- _ASSIGNED TASK_
In the data below, the copy begins at the line containing "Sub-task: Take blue" and runs through the last line; repeat those lines exactly, minus the pictures.

- _MATERIAL FOR THIS EXERCISE_

########

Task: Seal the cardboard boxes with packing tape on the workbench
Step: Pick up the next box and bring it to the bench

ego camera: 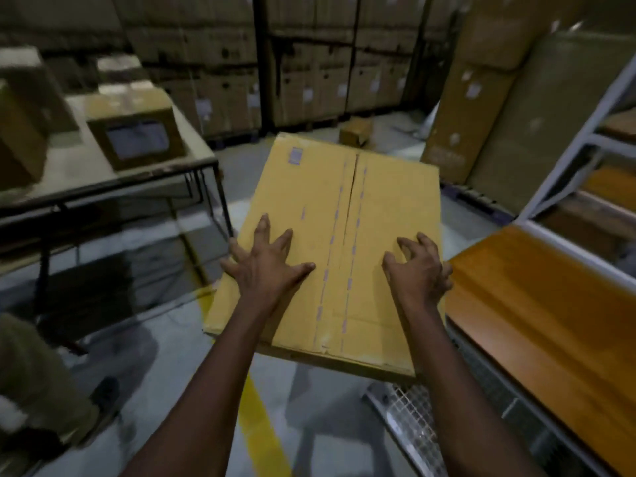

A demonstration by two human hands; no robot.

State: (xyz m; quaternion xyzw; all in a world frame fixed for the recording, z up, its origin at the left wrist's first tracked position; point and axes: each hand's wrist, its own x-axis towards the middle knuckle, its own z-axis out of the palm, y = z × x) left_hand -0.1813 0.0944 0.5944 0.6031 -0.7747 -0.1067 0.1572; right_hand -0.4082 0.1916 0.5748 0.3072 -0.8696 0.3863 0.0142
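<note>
The box (344, 242) lies under both sets of fingers (284, 237), its open seam (351, 201) between them: the left hand (266, 266) spread wide and flat, the right hand (418, 270) bent, perhaps hooking the edge, likely steadying the flaps; the tabletop (86, 173) stands well left.

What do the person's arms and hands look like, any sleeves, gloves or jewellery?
The left forearm and right forearm are bare, no sleeves in view. The left hand and right hand wear no gloves, and no watch or ring shows.
</note>
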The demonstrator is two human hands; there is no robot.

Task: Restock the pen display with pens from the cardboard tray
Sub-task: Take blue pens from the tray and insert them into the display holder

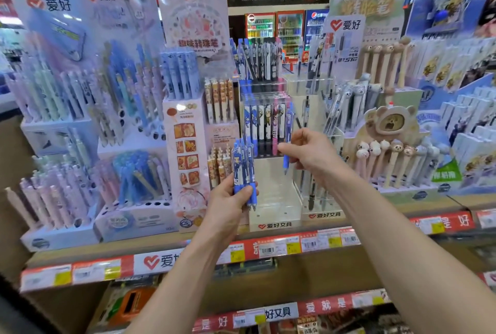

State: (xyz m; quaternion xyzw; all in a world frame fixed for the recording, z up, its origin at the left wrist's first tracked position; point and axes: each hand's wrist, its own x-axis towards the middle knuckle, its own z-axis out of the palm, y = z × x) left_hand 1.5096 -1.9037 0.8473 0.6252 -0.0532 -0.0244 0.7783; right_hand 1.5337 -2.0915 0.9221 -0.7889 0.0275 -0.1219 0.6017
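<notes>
The left hand (pixel 230 199) was closed around a bunch of blue pens (pixel 243 170), held upright with their grips down in the fist and their printed barrels standing above the fingers. It sat just in front of the lower tier of the pen display (pixel 271 215), a white stepped stand with a red heart logo on its front lip. The right hand (pixel 308 154) was raised a little higher and to the right, thumb and fingers pinched on a single blue pen (pixel 287 140), which hung tip down with its upper end just beside the row of character-printed pens (pixel 264 124) standing in the display's middle tier. The lower tier beneath that pen was bare white. A further row of dark and blue pens (pixel 257 60) filled the top tier.

The display stood on a wooden shelf (pixel 80 253) edged with a red strip of price labels (pixel 295 246). To its left were pastel pen stands (pixel 67 146) in lilac, mint and blue, and a tall pink box (pixel 188 156) printed with food pictures. To its right were a clear stand (pixel 319 199) holding a few dark pens and a display of bear-headed pens (pixel 389 151). A second labelled shelf ran below. Behind the shelving, across the shop, stood lit drinks fridges (pixel 281 30) under a dark signboard. The cardboard tray could not be made out
</notes>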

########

- _WRITTEN REPLY_
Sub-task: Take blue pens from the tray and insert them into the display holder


State: (xyz m; quaternion xyzw; all in a world frame fixed for the recording, z up, its origin at the left wrist's first tracked position; point and axes: each hand's wrist, its own x-axis towards the middle knuckle, its own z-axis out of the palm, y = z × x) left_hand 1.5096 -1.9037 0.8473 0.6252 -0.0532 -0.0244 0.7783; right_hand 1.5337 -2.0915 0.9221 -0.7889 0.0275 -0.1219 0.6017
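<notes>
The left hand (pixel 230 199) was closed around a bunch of blue pens (pixel 243 170), held upright with their grips down in the fist and their printed barrels standing above the fingers. It sat just in front of the lower tier of the pen display (pixel 271 215), a white stepped stand with a red heart logo on its front lip. The right hand (pixel 308 154) was raised a little higher and to the right, thumb and fingers pinched on a single blue pen (pixel 287 140), which hung tip down with its upper end just beside the row of character-printed pens (pixel 264 124) standing in the display's middle tier. The lower tier beneath that pen was bare white. A further row of dark and blue pens (pixel 257 60) filled the top tier.

The display stood on a wooden shelf (pixel 80 253) edged with a red strip of price labels (pixel 295 246). To its left were pastel pen stands (pixel 67 146) in lilac, mint and blue, and a tall pink box (pixel 188 156) printed with food pictures. To its right were a clear stand (pixel 319 199) holding a few dark pens and a display of bear-headed pens (pixel 389 151). A second labelled shelf ran below. Behind the shelving, across the shop, stood lit drinks fridges (pixel 281 30) under a dark signboard. The cardboard tray could not be made out
</notes>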

No further output is expected for this exercise.